#### [Brief]
Would you transcribe the whole listing exactly and drop its images?

+--

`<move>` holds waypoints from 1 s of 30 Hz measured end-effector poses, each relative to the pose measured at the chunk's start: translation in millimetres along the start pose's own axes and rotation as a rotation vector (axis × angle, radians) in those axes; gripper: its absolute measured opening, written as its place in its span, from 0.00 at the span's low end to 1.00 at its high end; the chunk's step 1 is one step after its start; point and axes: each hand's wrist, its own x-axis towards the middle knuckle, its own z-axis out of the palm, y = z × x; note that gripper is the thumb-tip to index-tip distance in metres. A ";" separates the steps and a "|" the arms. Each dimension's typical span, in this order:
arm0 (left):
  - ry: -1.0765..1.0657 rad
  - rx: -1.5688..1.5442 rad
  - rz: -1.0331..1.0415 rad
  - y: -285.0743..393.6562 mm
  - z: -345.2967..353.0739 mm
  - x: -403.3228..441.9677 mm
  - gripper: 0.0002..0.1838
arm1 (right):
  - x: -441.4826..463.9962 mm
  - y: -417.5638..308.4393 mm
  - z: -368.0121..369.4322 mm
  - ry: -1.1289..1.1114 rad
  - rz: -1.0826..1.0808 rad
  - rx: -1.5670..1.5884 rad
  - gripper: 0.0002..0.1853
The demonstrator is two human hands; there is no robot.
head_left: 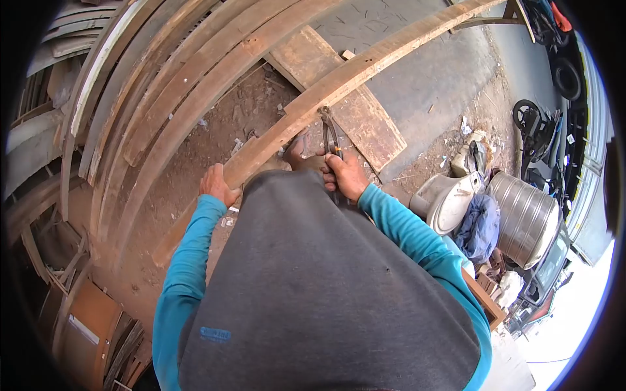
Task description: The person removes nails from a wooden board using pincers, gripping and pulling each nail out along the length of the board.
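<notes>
A long wooden beam [365,65] runs diagonally from the lower left to the upper right, lying across a wide, worn plank [372,124]. My left hand [218,186] is wrapped over the beam's edge at the left of my body. In my right hand [347,174] are the handles of a pair of pincers [330,133], and its fingers are closed round them. The jaws of the pincers touch the near edge of the beam above the plank. Whether a nail sits between the jaws is too small to tell.
Several long boards [195,104] lean at the left. A metal drum [521,212], a blue plastic bag [479,228] and a white plastic container [450,202] stand at the right. Motorbikes [538,137] are farther off. Debris litters the dirt floor.
</notes>
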 end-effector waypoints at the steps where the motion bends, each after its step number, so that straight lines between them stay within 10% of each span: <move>1: -0.006 0.006 0.014 -0.8 -3.0 2.3 0.33 | 7.0 17.9 12.7 0.066 -0.069 0.021 0.11; 9: -0.354 -0.260 0.049 -21.4 -28.2 30.9 0.36 | 90.8 89.2 37.7 0.568 -0.932 -0.685 0.15; 13: -0.297 -0.255 0.097 -35.3 -16.8 33.6 0.36 | 43.5 60.2 28.2 0.395 -0.446 -0.554 0.18; 22: -0.459 -0.364 0.103 -48.3 -16.6 50.6 0.39 | 67.2 50.3 60.9 0.566 -0.610 -0.905 0.16; 30: -0.403 -0.316 0.108 -38.8 -24.7 46.1 0.35 | 16.7 -75.8 -32.9 0.269 -0.515 0.191 0.33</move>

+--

#### [Exercise answer]
`<move>` holds waypoints from 1 s of 30 Hz measured end-effector poses, each relative to the pose measured at the chunk's start: translation in millimetres along the start pose's own axes and rotation as a rotation vector (axis × angle, radians) in those axes; gripper: its absolute measured opening, written as its place in its span, from 0.00 at the span's low end to 1.00 at its high end; the chunk's step 1 is one step after its start; point and axes: each hand's wrist, its own x-axis towards the middle knuckle, its own z-axis out of the palm, y = z × x; note that gripper is the thumb-tip to index-tip distance in metres. A ";" separates the steps and a "|" the arms. Each dimension's typical span, in this order:
arm0 (left):
  - ry: -1.0765..1.0657 rad
  - rx: -1.5688..1.5442 rad
  - rz: -1.0331..1.0415 rad
  - y: -285.0743..393.6562 mm
  - z: -345.2967..353.0739 mm
  - x: -403.3228..441.9677 mm
  - gripper: 0.0002..0.1838
arm1 (right):
  - x: -441.4826..463.9962 mm
  - y: -417.5638..308.4393 mm
  - z: -368.0121..369.4322 mm
  - ry: -1.1289..1.1114 rad
  - rz: -1.0826..1.0808 rad
  - rx: -1.5670..1.5884 rad
  - gripper: 0.0002..0.1853
The demonstrator is two human hands; there is no robot.
head_left: 
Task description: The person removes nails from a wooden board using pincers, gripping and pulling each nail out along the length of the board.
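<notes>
A long wooden beam [365,65] runs diagonally from the lower left to the upper right, lying across a wide, worn plank [372,124]. My left hand [218,186] is wrapped over the beam's edge at the left of my body. In my right hand [347,174] are the handles of a pair of pincers [330,133], and its fingers are closed round them. The jaws of the pincers touch the near edge of the beam above the plank. Whether a nail sits between the jaws is too small to tell.
Several long boards [195,104] lean at the left. A metal drum [521,212], a blue plastic bag [479,228] and a white plastic container [450,202] stand at the right. Motorbikes [538,137] are farther off. Debris litters the dirt floor.
</notes>
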 end-effector waypoints at the steps where the motion bends, each after its step number, so that straight lines between them stay within 10% of each span: <move>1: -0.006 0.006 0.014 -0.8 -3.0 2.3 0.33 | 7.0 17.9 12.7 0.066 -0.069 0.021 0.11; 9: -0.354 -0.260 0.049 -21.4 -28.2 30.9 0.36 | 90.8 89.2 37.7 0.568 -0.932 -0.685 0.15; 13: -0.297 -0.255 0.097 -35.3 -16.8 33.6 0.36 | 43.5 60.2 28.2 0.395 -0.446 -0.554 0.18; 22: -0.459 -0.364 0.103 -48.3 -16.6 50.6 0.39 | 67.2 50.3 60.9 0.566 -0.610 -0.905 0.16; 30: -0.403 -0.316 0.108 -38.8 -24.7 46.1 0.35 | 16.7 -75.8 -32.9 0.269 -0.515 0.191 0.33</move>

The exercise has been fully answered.